Como sabem, a formação especializada está, e muito bem quanto a mim, remetida aos hospitais e centros de saúde públicos. Consequentemente se não temos aí um número aceitável de médicos mais velhos para a vossa formação, o ensino pós-graduado perde qualidade.

Segundo os dados mais recentes que temos, entre 2005 e 2016 reformaram-se 1500 médicos seniores e só foram abertas 350 vagas em concurso para esses lugares.

Esta norma de desnatamento do SNS parece ser deliberada para que as carreiras médicas, que considero ter sido o grande pilar da evolução da nossa Medicina, se esvaziem.
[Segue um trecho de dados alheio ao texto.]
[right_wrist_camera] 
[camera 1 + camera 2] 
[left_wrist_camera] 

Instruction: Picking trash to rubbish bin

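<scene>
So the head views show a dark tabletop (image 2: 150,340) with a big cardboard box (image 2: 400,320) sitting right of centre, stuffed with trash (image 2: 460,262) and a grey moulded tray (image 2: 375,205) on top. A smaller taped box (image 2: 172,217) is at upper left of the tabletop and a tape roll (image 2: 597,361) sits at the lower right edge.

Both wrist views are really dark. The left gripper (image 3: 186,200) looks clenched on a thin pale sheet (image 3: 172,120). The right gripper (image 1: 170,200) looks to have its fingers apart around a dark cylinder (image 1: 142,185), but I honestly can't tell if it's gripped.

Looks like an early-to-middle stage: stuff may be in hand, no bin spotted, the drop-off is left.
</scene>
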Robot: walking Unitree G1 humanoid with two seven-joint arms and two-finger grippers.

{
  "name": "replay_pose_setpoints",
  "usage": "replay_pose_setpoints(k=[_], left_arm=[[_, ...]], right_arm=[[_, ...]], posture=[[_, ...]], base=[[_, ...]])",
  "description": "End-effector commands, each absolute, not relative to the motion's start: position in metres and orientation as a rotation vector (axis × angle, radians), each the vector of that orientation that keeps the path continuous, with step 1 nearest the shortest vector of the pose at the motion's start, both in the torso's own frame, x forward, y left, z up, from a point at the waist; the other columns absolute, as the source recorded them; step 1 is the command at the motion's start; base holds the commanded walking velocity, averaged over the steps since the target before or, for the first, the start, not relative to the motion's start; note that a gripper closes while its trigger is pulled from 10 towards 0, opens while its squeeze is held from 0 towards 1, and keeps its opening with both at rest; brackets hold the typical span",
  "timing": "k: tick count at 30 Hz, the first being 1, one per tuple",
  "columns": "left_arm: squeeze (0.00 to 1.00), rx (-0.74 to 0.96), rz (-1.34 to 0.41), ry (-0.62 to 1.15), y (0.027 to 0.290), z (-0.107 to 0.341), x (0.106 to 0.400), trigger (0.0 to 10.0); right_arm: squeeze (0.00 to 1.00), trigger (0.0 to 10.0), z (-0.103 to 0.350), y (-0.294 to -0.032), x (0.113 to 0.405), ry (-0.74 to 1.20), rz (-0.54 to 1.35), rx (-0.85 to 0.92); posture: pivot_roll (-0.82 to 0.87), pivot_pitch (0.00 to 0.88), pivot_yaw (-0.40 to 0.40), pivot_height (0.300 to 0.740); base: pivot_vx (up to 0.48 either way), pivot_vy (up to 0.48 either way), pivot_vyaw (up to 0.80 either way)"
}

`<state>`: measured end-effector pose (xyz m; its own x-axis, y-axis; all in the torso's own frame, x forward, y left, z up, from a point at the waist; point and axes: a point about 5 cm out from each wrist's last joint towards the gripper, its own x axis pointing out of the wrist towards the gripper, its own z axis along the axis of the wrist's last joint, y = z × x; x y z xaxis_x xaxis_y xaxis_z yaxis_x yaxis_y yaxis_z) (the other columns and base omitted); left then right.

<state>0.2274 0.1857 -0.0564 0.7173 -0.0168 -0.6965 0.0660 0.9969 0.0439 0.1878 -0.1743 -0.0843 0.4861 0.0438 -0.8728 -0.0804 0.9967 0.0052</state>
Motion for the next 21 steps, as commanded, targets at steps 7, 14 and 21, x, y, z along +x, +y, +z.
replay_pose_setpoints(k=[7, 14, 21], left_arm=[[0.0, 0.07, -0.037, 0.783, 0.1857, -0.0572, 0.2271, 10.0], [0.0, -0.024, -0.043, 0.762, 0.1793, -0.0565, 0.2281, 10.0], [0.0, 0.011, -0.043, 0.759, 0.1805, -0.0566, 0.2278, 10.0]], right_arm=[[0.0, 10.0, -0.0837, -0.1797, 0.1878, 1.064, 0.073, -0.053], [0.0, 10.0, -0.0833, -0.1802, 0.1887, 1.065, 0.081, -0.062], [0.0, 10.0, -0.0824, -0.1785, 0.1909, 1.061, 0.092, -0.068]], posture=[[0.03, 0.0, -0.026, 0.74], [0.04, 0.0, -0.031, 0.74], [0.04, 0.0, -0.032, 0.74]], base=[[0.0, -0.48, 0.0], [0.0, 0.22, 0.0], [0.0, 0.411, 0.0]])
Há dias, numa notícia sobre este assunto perguntava-se se as carreiras médicas fariam sentido para os mais jovens. Digo eu que sim, que fazem muito sentido. O resultado da destruição das carreiras tem sido a degradação das remunerações, a redução de médicos no SNS e da sua disponibilidade e o aumento da influência dos privados de forma a que obtenham mais mercado.

Para nós a saúde não é um mercado, portanto é necessário, para evitar que o SNS se degrade, que vos sejam dadas boas condições de formação. Não esqueçam que dificilmente alguma vez o sistema privado vos poderá facultar a formação adequada e ao nível da que temos nas unidades públicas. A formação significa investimento e esse investimento, para os privados, é um custo porque é mais fácil e barato contratar médicos já formados no SNS.

O dia de hoje é de festa para todos e seria para mim mais agradável não ter que vos chamar a atenção para estes problemas, mas é isto que temos e é este o cenário que vão ter que enfrentar.

Contudo, já vos disse, não sou fatalista e também não estou pessimista, porque acho que vocês acreditam nos mesmos valores em que nós, os mais velhos, nos formámos. São valores que vão jurar seguir na vossa vida e que devem significar muito mais do que palavras apenas, não sou hoje, mas sobretudo no futuro, quando tiverem que tomar uma decisão pensem nelas, nas palavras que vamos dizer a seguir.

Peço-vos então que preparem o vosso juramento, que em conjunto vamos dizer.»

 

Seguiu-se o Juramento de Hipócrates dos novos médicos.